Clint and I stood together in the door jamb. He wasn’t even breathing hard.
“Thank you,” I whispered.
“In Texas, babe, we don’t invite the rattler into the barn.”
“Tell me again why you left,” I said.
“Didn’t care for it much and I wanted to get out any way I could, so I quit football and joined the Navy.”
“But you love football,” I mumbled, nibbling my way across the chewy rim of his ear.
“Love to watch it, that’s all. It’s a blood sport, they make you into a gladiator.”
“Couldn’t you have gotten hurt in the Navy just as easily?”
“Yeah, but the Navy was real. If I was gonna git all busted up, it had to be for somethin’ more than a game. Besides,” he continued, “even if I hadn’t been here, you could have handled them by yourself. You’re that strong. I’m sure of it.”
He might have been sure, but I wasn’t. I sank to my knees, but he wasn’t having it.
“No way,” he said, lifting me to my feet.
“Really?” I asked.
“Really,” he answered, “you’re more powerful than you know and I love you for it.”
With that we went at it, but I’m leaving that part out because I get easily sidetracked and because in a Manhattan moment, a realization came before I did: The fine man in my arms believed in me, but just as far-reaching was the understanding that the Far Left, whom I’d always thought to be protecting angels of “the people,” were as murderous as the Far Right. The Weather Underground was a nightmare; their fury cannibalizing itself. They didn’t care if I lived or died. To them, I wasn’t really a human; I was a thing to be used and it had felt beyond shitty. They were no kin of mine. We were in no way related, not by thought or action. Hard line politics were not for me. Protest—yes. Murder—no. I was just a young woman who no longer felt represented by or at home in her own country.
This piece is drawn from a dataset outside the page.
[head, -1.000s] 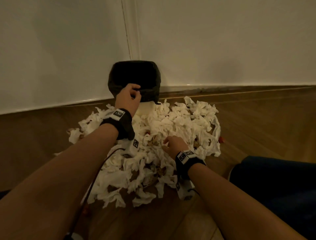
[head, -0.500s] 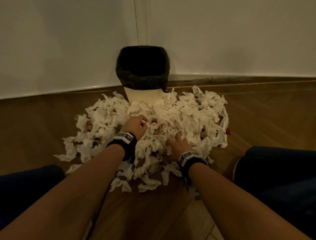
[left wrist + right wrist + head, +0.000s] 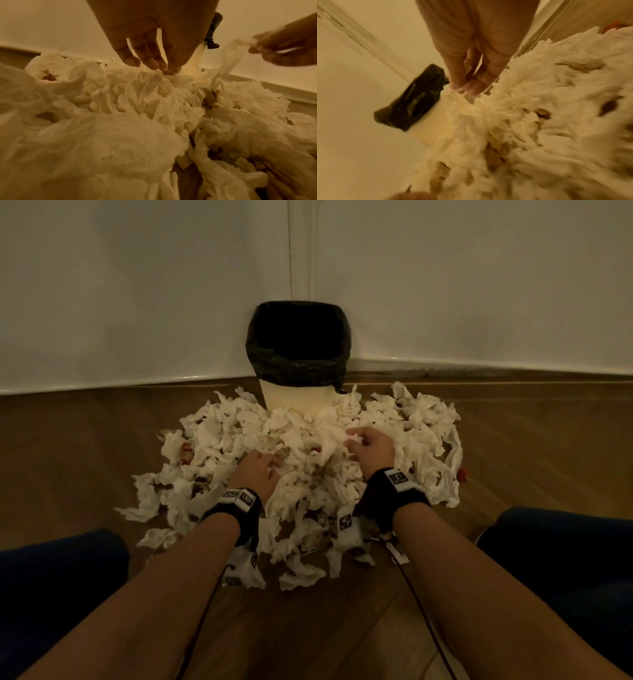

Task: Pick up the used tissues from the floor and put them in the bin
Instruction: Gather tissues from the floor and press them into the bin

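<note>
Currently gathering: right hand (image 3: 371, 448) pinches a tissue (image 3: 354, 438); left hand (image 3: 257, 470) pinches into the pile (image 3: 308, 474). Next, judged: lift to bin (image 3: 298, 344).

crumpled white tissues (image 3: 308, 474) heaped on floor before black-lined bin (image 3: 297, 347).
</note>
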`<action>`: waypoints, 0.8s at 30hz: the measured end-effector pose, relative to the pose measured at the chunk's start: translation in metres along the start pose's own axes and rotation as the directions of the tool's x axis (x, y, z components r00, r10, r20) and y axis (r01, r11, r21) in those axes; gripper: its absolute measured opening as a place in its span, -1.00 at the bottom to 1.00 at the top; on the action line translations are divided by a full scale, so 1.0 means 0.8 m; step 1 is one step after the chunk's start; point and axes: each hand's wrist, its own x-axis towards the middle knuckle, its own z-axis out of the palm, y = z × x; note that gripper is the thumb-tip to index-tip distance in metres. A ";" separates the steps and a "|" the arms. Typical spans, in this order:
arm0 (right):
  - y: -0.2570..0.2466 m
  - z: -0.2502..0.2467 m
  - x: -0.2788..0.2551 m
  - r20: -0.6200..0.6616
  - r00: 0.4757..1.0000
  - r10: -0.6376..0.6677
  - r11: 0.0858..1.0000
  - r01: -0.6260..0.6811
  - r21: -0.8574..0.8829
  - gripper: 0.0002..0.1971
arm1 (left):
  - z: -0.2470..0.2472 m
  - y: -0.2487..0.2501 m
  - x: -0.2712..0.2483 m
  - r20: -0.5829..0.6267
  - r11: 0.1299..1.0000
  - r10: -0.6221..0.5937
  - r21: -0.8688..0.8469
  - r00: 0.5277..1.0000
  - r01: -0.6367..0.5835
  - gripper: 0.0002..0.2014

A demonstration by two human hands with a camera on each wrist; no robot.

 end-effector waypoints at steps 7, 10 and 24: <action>-0.139 -0.015 0.021 -0.104 0.970 -0.218 0.923 0.240 0.301 -0.83 | -0.002 -0.005 0.000 0.013 0.999 -0.021 0.026 1.000 0.020 -0.70; -0.208 -0.019 0.044 -0.154 0.943 -0.294 0.853 0.331 0.404 -0.88 | -0.003 -0.006 0.001 0.004 0.999 -0.026 0.019 1.000 0.026 -0.71; -0.190 0.004 0.095 0.052 0.984 -0.168 0.985 0.170 -0.036 -0.54 | -0.007 -0.016 -0.006 -0.025 0.996 -0.063 -0.067 0.998 0.061 -0.77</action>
Yet sooner than I’d thought possible, even protest felt useless. I no longer saw New York as a beautiful, dynamic home for diversity and culture. All I could see were its cracked sidewalks strewn with garbage. The subway, which I took every day, became a clanking crypt filled with the seated dead. The best solution was to drop out of “Amerika” and live freely in nature. Clint agreed. He’d previously visited the Northwest and considered it the best place to live on earth. So deep was his conviction, that he left before I did.
I missed him like a wildfire misses rain.
In 1981 David Gilbert was involved in robbing a Brinks armored car, which resulted in the murder of a guard. David is now serving 75 years in prison. His writing collection No Surrender, Writings from an Anti-Imperialist Political Prisoner was published during his incarceration.
Until 2013, Bernadine Dohrn was the director at the Northwestern University Children and Justice Center. Pardoned, she lives a quiet life in upstate New York.
Clint and Carol have been married and organically farming in Oregon for 45 years.